Valmont Dog Park

Let the dog party begin |

My companion Dill is really itching for a workout – you know that feeling. She doesn’t want to just hop on a treadmill, though – she wants to socialize, too. So, on a beautiful winter morning, we head to one of the City of Boulder’s awesome parks. She quickly makes new friends: Murphy, May, Finn, Skipper, Consuela (wouldn’t you want to hang out with that crowd?). They all get busy running, leaping, and twisting, pausing to hydrate at regular intervals. There’s also wrestling, rolling, sniffing, and what might politely be called “dominating.” Even if the title of the post didn’t give it away, by now you’ve figured out that Dill is my 2-year-old Border Collie mix and we’re cutting loose at her favorite spot, the Valmont Dog Park.

Dil reports that it's fun, but tiring, to play off leash at the Valmont Dog Park

Dil reports that it’s fun, but tiring, to play off leash at the Valmont Dog Park

If you don’t have a dog, you should get one so you have an excuse to hang out at the Valmont Dog Park, three beautifully landscaped acres within Valmont City Park next to the bike area where USA Cycling recently hosted the Cyclo-cross National Championships. Boulder Parks and Recreation renovated the dog park in 2012 with the fun and comfort of dogs and humans alike taken into creative consideration. There are fenced-off groves of shrubs and young trees, big rocks, shelters and benches, a grassy paddock, water pumps, and even a fire hydrant. Dog park regulars were consulted when the City planned the redesign, and at their urging a row of huge Plains Cottonwoods were left at the south end of the park, providing welcome shade in the summer.
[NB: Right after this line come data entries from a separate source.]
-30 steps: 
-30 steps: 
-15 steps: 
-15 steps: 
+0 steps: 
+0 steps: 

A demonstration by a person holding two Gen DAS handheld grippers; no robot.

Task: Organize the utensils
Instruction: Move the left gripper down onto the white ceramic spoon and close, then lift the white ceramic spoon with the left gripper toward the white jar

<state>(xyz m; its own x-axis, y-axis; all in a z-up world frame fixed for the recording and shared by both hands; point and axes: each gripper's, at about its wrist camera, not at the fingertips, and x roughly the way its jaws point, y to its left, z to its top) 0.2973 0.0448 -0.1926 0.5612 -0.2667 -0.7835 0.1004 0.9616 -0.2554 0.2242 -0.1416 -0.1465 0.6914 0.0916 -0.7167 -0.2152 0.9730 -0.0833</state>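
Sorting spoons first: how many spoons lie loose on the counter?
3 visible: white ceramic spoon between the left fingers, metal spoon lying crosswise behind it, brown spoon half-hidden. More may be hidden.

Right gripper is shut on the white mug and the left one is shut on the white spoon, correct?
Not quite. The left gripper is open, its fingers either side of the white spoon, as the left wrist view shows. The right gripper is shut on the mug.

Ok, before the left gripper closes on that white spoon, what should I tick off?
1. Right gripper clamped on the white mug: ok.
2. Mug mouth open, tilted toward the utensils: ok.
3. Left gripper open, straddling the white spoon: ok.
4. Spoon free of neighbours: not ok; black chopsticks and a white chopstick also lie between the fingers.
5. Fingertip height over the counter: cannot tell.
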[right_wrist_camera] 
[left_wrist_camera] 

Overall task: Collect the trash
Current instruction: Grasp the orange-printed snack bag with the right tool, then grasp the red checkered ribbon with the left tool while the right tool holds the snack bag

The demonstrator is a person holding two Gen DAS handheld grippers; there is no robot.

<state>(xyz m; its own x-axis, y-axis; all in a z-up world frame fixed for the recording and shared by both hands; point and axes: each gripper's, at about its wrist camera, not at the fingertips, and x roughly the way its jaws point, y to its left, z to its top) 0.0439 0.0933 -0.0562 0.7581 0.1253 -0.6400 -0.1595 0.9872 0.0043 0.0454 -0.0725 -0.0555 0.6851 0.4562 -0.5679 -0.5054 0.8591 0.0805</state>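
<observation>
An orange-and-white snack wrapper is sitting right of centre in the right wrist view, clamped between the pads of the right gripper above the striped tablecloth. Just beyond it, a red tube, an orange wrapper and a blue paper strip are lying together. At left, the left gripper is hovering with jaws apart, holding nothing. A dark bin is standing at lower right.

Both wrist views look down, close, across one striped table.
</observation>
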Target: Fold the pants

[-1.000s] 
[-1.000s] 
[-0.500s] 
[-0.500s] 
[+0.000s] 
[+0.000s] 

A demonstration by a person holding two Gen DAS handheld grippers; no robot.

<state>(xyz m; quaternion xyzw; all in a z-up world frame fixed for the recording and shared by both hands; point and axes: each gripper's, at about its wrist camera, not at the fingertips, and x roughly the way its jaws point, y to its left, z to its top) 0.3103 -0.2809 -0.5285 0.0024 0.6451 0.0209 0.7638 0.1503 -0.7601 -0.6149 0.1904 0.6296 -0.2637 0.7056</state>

Another cool thing about the Valmont Dog Park: it’s the only one in the country that offers fully-compostable dog waste bags. Boulder partners with EnviroWagg of Aurora, which collects the waste and “upcycles” it into compost and potting soil mixtures. Is this a preview of the future when it comes to getting rid of dog poop? Hope so. Meanwhile, enjoy the convenience and leave your plastic bags at home when you visit the VDP.

Dill’s bountiful energy makes the dog park a good choice any day of the year. One mild Sunday afternoon last spring I counted upwards of sixty dogs romping with nary a conflict (the humans behaved well, too). It’s mellower in January, but as always there’s an affable vibe. While Dill tears around like a mad thing, I enjoy the sunshine with my coffee and chat with a fellow dog guardian about how she rescued her wire-haired terrier, Skipper. The snow-dappled foothills form a stunning backdrop. It’s a great start to the day.